Compared with the previous study, accuracy dropped slightly from 80 to 75%. Taking into account the number of syndromes chosen, the relative accuracy (dividing accuracy by a priori accuracy) increased from 4 to 7.5, a fact that is promising with respect to the further extension of this study. Further improvements seem to be possible by integrating spatial information from coordinates of landmarks and side views. Preliminary results indicate that classification can indeed be improved using this information.

Running the statistical analysis employed here on the previously used data set2 results in a classification accuracy of >90%.

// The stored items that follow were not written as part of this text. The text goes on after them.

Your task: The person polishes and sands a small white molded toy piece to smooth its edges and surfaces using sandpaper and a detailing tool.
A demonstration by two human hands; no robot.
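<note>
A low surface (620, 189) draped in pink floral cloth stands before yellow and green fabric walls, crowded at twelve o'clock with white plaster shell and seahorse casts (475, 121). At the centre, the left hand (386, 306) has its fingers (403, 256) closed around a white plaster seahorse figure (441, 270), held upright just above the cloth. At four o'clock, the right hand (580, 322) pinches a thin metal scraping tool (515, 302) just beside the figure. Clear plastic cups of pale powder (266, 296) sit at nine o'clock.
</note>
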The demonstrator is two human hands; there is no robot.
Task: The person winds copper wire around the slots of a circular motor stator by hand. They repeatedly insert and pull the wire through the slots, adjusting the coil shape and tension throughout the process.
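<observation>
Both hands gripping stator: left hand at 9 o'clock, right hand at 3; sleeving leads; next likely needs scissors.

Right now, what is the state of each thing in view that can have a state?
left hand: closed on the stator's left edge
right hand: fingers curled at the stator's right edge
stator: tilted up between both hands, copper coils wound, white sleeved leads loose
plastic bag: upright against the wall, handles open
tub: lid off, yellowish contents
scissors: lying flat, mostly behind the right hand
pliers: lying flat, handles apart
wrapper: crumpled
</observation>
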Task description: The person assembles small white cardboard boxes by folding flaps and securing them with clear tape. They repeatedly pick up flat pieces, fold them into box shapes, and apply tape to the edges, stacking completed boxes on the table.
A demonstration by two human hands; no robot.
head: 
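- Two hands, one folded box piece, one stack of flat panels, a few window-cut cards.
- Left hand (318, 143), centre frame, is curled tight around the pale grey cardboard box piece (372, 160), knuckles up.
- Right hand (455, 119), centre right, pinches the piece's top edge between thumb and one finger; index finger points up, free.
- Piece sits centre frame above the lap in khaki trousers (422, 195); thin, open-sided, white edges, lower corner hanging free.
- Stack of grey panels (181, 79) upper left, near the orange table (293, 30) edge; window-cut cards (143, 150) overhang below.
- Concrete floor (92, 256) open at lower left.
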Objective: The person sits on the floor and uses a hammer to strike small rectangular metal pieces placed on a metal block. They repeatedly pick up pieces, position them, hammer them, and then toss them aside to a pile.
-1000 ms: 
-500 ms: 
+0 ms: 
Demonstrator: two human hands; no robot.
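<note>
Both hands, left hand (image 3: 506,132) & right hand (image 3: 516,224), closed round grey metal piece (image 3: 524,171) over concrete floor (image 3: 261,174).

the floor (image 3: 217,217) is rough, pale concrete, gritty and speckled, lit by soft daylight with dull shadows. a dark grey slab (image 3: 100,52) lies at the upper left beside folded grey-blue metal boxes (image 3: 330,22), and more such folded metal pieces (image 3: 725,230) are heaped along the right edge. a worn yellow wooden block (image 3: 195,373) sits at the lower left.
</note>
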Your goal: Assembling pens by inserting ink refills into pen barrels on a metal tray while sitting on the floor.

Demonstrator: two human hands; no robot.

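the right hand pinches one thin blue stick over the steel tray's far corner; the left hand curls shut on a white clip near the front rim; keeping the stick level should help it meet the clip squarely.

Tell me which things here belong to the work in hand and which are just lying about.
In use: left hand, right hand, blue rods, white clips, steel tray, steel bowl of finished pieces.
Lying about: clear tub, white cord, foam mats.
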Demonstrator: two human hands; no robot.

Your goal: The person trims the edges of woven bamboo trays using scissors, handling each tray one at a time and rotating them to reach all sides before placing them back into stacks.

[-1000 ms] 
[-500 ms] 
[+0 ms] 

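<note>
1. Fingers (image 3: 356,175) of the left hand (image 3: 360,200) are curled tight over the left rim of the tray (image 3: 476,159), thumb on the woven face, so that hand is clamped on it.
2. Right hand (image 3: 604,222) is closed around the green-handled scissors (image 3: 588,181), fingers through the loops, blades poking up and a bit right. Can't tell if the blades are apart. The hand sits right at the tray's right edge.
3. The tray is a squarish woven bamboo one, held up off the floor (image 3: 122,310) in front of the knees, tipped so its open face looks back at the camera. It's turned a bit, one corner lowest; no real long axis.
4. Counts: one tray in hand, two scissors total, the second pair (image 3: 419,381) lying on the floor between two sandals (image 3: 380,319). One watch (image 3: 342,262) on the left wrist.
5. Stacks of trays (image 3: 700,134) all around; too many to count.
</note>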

The most recent paper describing 3D methodology demonstrates an accuracy of 89% for a joint discrimination of five syndromes.5 Pairwise comparisons seem to be similar for both approaches. It should be noted that the analyses are not directly comparable as statistical analyses differ somewhat as well as sample sizes. On account of sample size within syndromes, results for the 3D approach should be more accurate. As for 3D analysis, texture information is captured simultaneously with spatial information, it would be very interesting to see how the combination of 3D and texture information would perform. Whereas capturing of 3D information results in a richer data set and allows for excellent visualization as demonstrated recently,5 2D analysis has several advantages in practical use: equipment is cheap and it is easy to handle. It has to be noted that neither 2D nor 3D methods have direct applicability in clinical practice yet, as the number of syndromes is still very small. However, recent results demonstrate that automated technologies have the potential in amending and enriching the process of finding the diagnosis. Finally, integration of clinical information seems to be critical to establish usable databases. In clinical practice, the relative importance of face and other clinical information varies from syndrome to syndrome and from patient to patient. It is our goal to contribute to this integration.